ASSIGNMENT => Print the listing exactly, but only as far as the line containing "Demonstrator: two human". The first line and that line are both included.

STORED DATA =>
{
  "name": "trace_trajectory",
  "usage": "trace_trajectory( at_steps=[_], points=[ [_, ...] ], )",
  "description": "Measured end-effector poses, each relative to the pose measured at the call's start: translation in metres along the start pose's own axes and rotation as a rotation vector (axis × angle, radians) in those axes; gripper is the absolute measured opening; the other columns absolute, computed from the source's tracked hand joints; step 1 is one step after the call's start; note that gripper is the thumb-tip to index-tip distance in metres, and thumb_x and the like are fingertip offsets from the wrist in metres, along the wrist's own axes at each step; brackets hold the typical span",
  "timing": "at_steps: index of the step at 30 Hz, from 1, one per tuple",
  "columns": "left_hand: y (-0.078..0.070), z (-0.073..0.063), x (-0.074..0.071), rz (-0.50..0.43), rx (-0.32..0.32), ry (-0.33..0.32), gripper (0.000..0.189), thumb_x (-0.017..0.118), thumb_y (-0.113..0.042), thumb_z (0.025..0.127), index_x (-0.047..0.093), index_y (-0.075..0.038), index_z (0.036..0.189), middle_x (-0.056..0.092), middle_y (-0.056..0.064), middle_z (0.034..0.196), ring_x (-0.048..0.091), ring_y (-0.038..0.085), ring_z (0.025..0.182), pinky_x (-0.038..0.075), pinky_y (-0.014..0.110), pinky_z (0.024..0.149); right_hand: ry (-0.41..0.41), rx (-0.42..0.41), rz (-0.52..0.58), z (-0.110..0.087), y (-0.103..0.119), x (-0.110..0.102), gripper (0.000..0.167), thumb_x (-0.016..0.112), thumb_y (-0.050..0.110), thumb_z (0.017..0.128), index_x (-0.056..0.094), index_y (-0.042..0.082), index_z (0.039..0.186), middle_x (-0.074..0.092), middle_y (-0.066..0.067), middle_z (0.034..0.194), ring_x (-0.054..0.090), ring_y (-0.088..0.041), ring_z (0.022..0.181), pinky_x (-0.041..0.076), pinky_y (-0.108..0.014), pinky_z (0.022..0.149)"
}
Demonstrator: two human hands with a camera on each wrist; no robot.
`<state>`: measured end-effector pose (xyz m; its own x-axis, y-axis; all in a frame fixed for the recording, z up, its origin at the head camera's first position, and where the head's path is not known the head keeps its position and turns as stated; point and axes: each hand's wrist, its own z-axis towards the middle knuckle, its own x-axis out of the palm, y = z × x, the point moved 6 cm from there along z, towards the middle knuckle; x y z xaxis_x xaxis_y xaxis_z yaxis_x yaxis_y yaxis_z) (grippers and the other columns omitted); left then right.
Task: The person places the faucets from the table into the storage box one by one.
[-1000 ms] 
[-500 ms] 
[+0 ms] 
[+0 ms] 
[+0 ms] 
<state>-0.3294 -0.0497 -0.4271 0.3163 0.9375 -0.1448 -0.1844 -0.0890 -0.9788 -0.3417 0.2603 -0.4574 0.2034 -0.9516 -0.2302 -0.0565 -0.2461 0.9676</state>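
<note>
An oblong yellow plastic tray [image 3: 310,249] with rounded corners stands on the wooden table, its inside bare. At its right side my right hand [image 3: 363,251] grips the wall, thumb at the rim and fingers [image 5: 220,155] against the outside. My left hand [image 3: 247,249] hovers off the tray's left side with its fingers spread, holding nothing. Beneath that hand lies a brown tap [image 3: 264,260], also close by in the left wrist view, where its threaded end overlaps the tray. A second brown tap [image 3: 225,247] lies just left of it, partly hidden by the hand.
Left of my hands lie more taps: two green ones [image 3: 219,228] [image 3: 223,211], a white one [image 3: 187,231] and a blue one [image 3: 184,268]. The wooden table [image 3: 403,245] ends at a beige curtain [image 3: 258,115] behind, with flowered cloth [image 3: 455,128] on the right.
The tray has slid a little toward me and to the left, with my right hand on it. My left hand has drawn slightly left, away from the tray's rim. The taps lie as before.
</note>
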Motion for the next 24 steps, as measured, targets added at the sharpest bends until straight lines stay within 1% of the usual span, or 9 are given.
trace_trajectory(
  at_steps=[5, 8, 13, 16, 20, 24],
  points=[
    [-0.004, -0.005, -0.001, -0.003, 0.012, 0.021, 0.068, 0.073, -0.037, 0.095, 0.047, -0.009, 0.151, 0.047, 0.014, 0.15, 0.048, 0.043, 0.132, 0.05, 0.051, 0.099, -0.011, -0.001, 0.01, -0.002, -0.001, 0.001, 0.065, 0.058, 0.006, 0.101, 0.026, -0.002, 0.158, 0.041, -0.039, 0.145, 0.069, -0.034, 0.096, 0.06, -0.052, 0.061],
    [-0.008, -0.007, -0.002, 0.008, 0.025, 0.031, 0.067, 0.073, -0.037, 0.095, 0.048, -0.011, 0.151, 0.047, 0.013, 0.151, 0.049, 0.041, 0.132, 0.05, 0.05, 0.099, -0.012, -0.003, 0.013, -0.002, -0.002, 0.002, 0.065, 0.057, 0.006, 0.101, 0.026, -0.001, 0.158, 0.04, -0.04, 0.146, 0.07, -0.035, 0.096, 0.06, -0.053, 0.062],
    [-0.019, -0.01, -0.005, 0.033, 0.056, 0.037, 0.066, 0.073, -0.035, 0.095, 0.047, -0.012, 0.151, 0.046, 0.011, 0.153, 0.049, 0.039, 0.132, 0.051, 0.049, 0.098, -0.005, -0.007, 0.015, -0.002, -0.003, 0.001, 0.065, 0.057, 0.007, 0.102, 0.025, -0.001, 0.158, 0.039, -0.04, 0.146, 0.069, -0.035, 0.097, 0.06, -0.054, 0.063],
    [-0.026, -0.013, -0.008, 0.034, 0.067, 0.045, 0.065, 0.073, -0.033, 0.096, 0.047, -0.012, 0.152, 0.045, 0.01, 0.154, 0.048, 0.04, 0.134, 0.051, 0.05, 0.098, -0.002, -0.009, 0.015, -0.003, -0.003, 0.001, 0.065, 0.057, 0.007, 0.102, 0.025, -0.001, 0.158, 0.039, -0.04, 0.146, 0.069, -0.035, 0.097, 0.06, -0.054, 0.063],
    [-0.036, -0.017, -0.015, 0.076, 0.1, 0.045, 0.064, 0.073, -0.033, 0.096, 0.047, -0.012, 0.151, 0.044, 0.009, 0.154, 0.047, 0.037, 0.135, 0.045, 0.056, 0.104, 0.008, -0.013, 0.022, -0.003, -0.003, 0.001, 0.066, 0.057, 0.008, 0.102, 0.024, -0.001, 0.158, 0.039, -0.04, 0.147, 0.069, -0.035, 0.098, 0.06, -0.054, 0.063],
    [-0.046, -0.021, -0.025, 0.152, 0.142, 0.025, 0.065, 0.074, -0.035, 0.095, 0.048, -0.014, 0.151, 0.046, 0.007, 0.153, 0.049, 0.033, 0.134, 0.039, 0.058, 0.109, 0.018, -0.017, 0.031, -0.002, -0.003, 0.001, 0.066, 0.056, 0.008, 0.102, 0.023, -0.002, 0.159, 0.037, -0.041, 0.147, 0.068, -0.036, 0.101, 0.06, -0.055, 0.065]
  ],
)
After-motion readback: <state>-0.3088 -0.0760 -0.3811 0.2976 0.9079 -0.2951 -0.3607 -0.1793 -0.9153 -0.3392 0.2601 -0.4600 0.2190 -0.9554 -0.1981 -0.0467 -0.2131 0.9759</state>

EXERCISE OUTPUT =>
{
  "name": "trace_trajectory",
  "usage": "trace_trajectory( at_steps=[_], points=[ [_, ...] ], )",
  "description": "Measured end-effector poses, each relative to the pose measured at the call's start: translation in metres along the start pose's own axes and rotation as a rotation vector (axis × angle, radians) in those axes; gripper is the absolute measured opening; the other columns absolute, computed from the source's tracked hand joints; step 1 is one step after the call's start; note that gripper is the thumb-tip to index-tip distance in metres, and thumb_x and the like are fingertip offsets from the wrist in metres, along the wrist's own axes at each step; brackets hold the typical span",
  "timing": "at_steps: index of the step at 30 Hz, from 1, one per tuple",
  "columns": "left_hand: y (-0.078..0.070), z (-0.073..0.063), x (-0.074..0.071), rz (-0.50..0.43), rx (-0.32..0.32), ry (-0.33..0.32), gripper (0.000..0.189), thumb_x (-0.017..0.118), thumb_y (-0.113..0.042), thumb_z (0.025..0.127), index_x (-0.047..0.093), index_y (-0.075..0.038), index_z (0.036..0.189), middle_x (-0.056..0.092), middle_y (-0.056..0.064), middle_z (0.034..0.196), ring_x (-0.048..0.091), ring_y (-0.038..0.085), ring_z (0.025..0.182), pinky_x (-0.038..0.075), pinky_y (-0.014..0.110), pinky_z (0.024..0.149); right_hand: ry (-0.41..0.41), rx (-0.42..0.41), rz (-0.52..0.58), z (-0.110..0.087), y (-0.103..0.119), x (-0.110..0.102), gripper (0.000..0.167), thumb_x (-0.016..0.112), thumb_y (-0.050..0.110), thumb_z (0.017..0.128), index_x (-0.056..0.094), index_y (-0.042..0.082), index_z (0.039..0.186), middle_x (-0.074..0.092), middle_y (-0.066..0.067), middle_z (0.034..0.194), ring_x (-0.054..0.090), ring_y (-0.088..0.041), ring_z (0.022..0.181), pinky_x (-0.041..0.076), pinky_y (-0.108..0.014), pinky_z (0.022..0.149)"
}
Demonstrator: two human hands with a camera on each wrist; no robot.

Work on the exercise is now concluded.